The net result is a near total eradication of the concept “personal agency.” Nothing is worth accomplishing unless it accomplishes everything, and no one can achieve anything unless everyone achieves everything together.

Almost simultaneously, Silberman wrote:

Don’t Bail Out this System – Let Us Bail Out of It, Altogether

We have already seen the federal government generate $1 trillion in an effort to blow another bubble. There will be additional requests for bail outs and “economic stimulus”. The instinct that led the overwhelming majority of Americans to oppose the Wall St Bailout of early October is the foundation on which to organize. We must demand that all future efforts at solutions build new values of economic justice, sustainability, and sufficiency into all policies and appropriations.

Silberman is calling for everyone to accomplish everything, all together. No sense of boundaries; no sense of personal agency.

Silberman misses the entire point of popular sentiment against the bailouts. It is rooted in the exact opposite logic that Silberman advocates: Wall Street made its own bed, now it should lie in it. In other words, let the markets dole out punishment where it is due.

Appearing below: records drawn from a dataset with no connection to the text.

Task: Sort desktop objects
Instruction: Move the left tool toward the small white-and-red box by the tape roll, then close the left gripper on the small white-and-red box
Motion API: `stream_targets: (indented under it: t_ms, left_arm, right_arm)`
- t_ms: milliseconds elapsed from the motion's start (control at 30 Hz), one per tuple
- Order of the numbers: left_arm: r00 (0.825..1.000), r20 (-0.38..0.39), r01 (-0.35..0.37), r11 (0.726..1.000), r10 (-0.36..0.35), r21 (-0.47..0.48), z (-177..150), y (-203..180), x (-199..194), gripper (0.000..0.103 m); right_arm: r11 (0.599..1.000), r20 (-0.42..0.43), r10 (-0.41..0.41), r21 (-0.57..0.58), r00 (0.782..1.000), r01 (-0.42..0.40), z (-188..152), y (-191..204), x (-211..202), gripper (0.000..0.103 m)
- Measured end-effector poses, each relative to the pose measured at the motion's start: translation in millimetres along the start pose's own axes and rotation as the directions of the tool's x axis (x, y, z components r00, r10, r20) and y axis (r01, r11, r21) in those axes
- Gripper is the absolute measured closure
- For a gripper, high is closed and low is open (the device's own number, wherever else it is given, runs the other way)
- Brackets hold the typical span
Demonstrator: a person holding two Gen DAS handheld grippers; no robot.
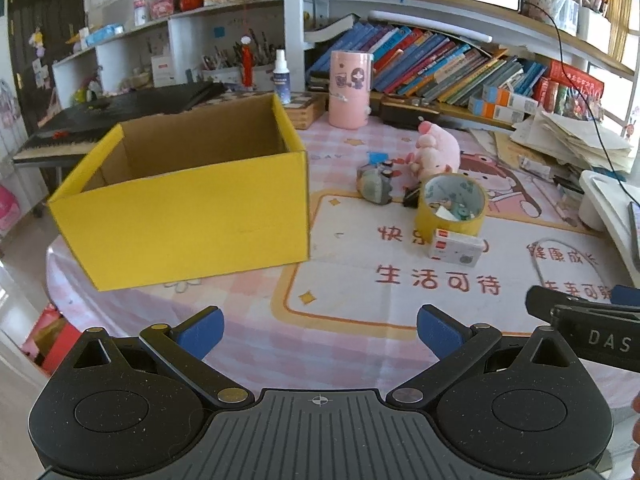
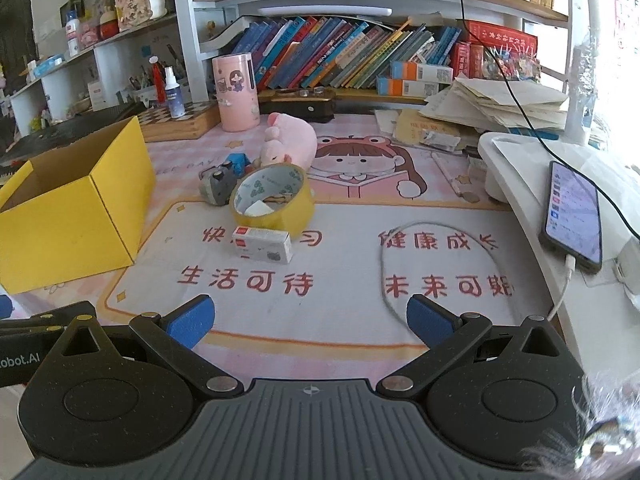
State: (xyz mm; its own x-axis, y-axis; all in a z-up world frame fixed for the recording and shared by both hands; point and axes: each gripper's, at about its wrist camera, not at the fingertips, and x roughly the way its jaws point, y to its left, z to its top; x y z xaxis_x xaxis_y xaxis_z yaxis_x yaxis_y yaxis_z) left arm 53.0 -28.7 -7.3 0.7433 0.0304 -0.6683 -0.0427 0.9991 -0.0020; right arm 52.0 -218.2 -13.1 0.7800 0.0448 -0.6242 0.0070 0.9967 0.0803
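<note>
- Left tool [image 1: 320,330]: matte black linkage arms are tipped with blue pads, held wide apart above the worktop [image 1: 360,344]; nothing is gripped.
- Right tool [image 2: 310,318]: the same build is seen, its pads likewise spread and empty.
- Yellow cardboard box [image 1: 188,216]: rectangular, open-topped, with a plain brown interior; it is set at the left of the printed pink mat.
- Yellow tape roll [image 2: 276,204]: a glossy ring, tilted on its edge, is seen mid-mat.
- Small white carton [image 2: 262,244]: oblong, it lies just in front of the roll.
- Pink plush toy [image 2: 290,140] and grey figurine [image 2: 216,188]: soft and rounded, they are grouped behind the roll.
</note>
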Motion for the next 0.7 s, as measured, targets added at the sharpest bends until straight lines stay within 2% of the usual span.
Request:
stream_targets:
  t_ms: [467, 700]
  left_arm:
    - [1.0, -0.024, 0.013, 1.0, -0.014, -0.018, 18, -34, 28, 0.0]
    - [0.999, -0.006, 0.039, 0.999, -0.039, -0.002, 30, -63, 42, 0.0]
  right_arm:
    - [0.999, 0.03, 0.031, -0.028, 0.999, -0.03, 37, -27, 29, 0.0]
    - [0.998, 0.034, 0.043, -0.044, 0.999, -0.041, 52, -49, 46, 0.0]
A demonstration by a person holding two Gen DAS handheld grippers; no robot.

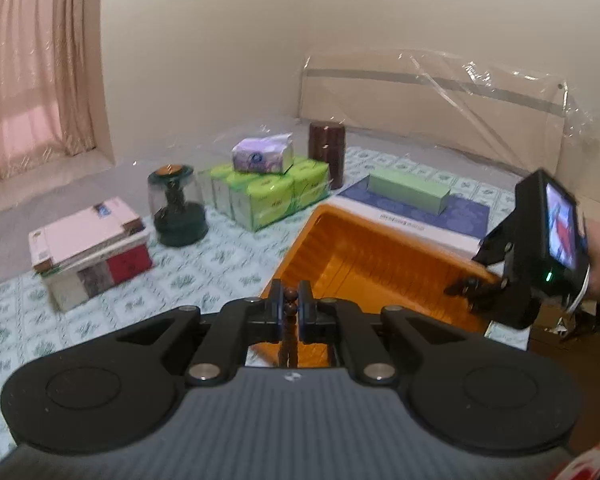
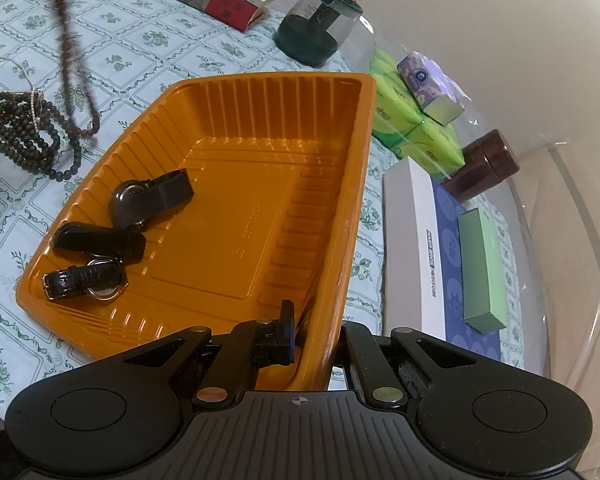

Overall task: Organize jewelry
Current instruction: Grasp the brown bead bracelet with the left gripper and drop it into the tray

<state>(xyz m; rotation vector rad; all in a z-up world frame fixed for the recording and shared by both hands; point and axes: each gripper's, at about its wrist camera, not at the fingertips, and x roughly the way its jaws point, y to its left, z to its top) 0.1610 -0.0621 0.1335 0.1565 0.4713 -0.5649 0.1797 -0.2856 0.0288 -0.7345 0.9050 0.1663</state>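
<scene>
My left gripper (image 1: pixel 290 310) is shut on a brown bead necklace (image 1: pixel 289 322) and holds it up over the near edge of the orange tray (image 1: pixel 364 256). The strand hangs blurred in the right wrist view (image 2: pixel 70 52), above the table left of the tray. My right gripper (image 2: pixel 318 332) is shut on the orange tray's rim (image 2: pixel 336 280) at its near right side, one finger (image 2: pixel 286 330) inside the tray; it also shows in the left wrist view (image 1: pixel 476 286). Two black-strapped watches (image 2: pixel 86 278) (image 2: pixel 150 198) lie in the tray's left end. A coil of dark beads (image 2: pixel 28 136) lies on the cloth.
On the floral cloth stand a stack of boxes (image 1: pixel 88 248), a dark green jar with a clear dome (image 1: pixel 176 208), green tissue packs (image 1: pixel 268 192) with a purple pack on top, a brown canister (image 1: pixel 326 152) and a green box (image 1: pixel 408 192) on a blue-white box.
</scene>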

After a lengthy discussion of why the concept of ROI is dead, Silberman thinks we should demand that “all future efforts at solutions build new values of economic justice, sustainability, and sufficiency into all policies and appropriations.”

I have just one question for Silberman: how do you expect to pay for such things if everyone jumps on the anti-ROI bandwagon together? There is no bailout money for anyone, not even the most disadvantaged people and most dire environmental problems, unless businesses and entrepreneurs are generating sufficient ROI to pay the enormous taxes such a proposition entails.

Marxist solutions suffer from diminishing returns of their own because Marxism is itself a product of capitalism and is equally rooted in the notion of permanent growth: it must take over everything, everywhere, so that everyone can achieve everything together. It must continually expand until no individual, no issue, no patch of ground lies outside its physical and intellectual grasp. Catabolic collapse is built into its lifecycle.

Collecting everyone together to demand this, that, and the other from a government in the process of being hollowed out is not only not the answer, it prevents genuinely effective responses from bubbling to the surface. Projecting 19th-century ideologies onto 21st-century decline is not the way forward. The way forward is decentralized networks of decentralized networks of autonomous economic actors who are smart enough to align resiliency with self-interest — a definitively entrepreneurial endeavor.[end article]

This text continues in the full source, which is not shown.